▶ _Task instructions_: Give the data below again exactly as it stands. Omit the pictures.

▶ _Given data_:
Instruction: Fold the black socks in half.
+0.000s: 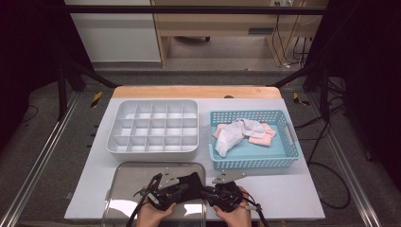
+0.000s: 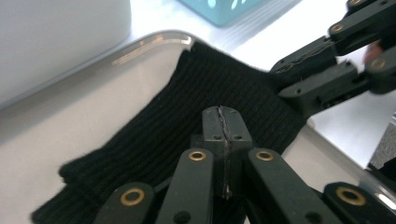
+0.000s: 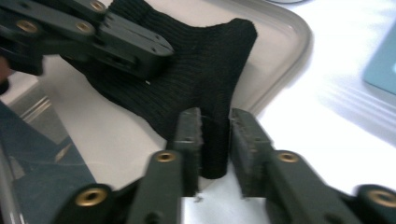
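- The white table (image 1: 94, 189) carries all the things, and the person's two hands come in at 6 o'clock.
- The white divided organizer (image 1: 152, 128) stands at 10 o'clock from the grippers, with many small compartments.
- The light blue basket (image 1: 254, 160) stands just beside it, at 1 o'clock from the grippers, and holds white and pink cloths (image 1: 241, 132).
- The metal tray (image 1: 127, 187) lies at 6 o'clock of the organizer, near the table's front edge.
- The black knitted sock (image 2: 196, 107) lies on the right part of the tray, and one end of it reaches over the tray's rim toward 3 o'clock.
- The left gripper (image 2: 226, 122) has its jaws pressed together on the sock, with a thin fold of knit between them.
- The right gripper (image 3: 215, 128) holds the sock's narrow end between its jaws, just outside the tray's rim.
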Tool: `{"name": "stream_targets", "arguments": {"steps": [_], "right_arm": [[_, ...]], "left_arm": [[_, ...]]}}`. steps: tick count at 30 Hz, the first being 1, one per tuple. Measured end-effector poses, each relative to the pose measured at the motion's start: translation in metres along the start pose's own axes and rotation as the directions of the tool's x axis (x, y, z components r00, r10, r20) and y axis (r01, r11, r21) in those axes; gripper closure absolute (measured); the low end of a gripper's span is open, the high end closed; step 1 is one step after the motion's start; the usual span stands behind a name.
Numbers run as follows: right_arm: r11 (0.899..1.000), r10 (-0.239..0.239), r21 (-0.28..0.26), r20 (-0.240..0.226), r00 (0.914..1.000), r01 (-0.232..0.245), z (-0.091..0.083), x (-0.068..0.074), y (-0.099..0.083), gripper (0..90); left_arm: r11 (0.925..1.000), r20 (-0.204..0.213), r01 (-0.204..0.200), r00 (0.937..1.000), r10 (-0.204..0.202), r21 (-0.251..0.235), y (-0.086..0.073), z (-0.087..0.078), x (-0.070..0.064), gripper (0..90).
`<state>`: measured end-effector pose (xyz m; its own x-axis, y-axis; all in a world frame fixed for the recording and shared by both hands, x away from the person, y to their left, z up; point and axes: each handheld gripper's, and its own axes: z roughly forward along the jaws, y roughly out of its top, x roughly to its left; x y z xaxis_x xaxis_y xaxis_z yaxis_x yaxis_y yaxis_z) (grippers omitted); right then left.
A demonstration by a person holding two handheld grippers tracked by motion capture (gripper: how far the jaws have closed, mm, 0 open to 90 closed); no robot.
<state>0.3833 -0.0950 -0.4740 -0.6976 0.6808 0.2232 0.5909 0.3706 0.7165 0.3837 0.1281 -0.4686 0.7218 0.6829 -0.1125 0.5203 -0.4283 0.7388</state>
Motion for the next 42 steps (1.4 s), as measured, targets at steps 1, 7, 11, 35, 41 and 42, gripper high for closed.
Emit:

▶ _Problem solution_:
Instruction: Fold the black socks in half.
+0.000s: 
+0.000s: 
+0.000s: 
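- The white table (image 1: 94, 189) carries all the things, and the person's two hands come in at 6 o'clock.
- The white divided organizer (image 1: 152, 128) stands at 10 o'clock from the grippers, with many small compartments.
- The light blue basket (image 1: 254, 160) stands just beside it, at 1 o'clock from the grippers, and holds white and pink cloths (image 1: 241, 132).
- The metal tray (image 1: 127, 187) lies at 6 o'clock of the organizer, near the table's front edge.
- The black knitted sock (image 2: 196, 107) lies on the right part of the tray, and one end of it reaches over the tray's rim toward 3 o'clock.
- The left gripper (image 2: 226, 122) has its jaws pressed together on the sock, with a thin fold of knit between them.
- The right gripper (image 3: 215, 128) holds the sock's narrow end between its jaws, just outside the tray's rim.
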Tool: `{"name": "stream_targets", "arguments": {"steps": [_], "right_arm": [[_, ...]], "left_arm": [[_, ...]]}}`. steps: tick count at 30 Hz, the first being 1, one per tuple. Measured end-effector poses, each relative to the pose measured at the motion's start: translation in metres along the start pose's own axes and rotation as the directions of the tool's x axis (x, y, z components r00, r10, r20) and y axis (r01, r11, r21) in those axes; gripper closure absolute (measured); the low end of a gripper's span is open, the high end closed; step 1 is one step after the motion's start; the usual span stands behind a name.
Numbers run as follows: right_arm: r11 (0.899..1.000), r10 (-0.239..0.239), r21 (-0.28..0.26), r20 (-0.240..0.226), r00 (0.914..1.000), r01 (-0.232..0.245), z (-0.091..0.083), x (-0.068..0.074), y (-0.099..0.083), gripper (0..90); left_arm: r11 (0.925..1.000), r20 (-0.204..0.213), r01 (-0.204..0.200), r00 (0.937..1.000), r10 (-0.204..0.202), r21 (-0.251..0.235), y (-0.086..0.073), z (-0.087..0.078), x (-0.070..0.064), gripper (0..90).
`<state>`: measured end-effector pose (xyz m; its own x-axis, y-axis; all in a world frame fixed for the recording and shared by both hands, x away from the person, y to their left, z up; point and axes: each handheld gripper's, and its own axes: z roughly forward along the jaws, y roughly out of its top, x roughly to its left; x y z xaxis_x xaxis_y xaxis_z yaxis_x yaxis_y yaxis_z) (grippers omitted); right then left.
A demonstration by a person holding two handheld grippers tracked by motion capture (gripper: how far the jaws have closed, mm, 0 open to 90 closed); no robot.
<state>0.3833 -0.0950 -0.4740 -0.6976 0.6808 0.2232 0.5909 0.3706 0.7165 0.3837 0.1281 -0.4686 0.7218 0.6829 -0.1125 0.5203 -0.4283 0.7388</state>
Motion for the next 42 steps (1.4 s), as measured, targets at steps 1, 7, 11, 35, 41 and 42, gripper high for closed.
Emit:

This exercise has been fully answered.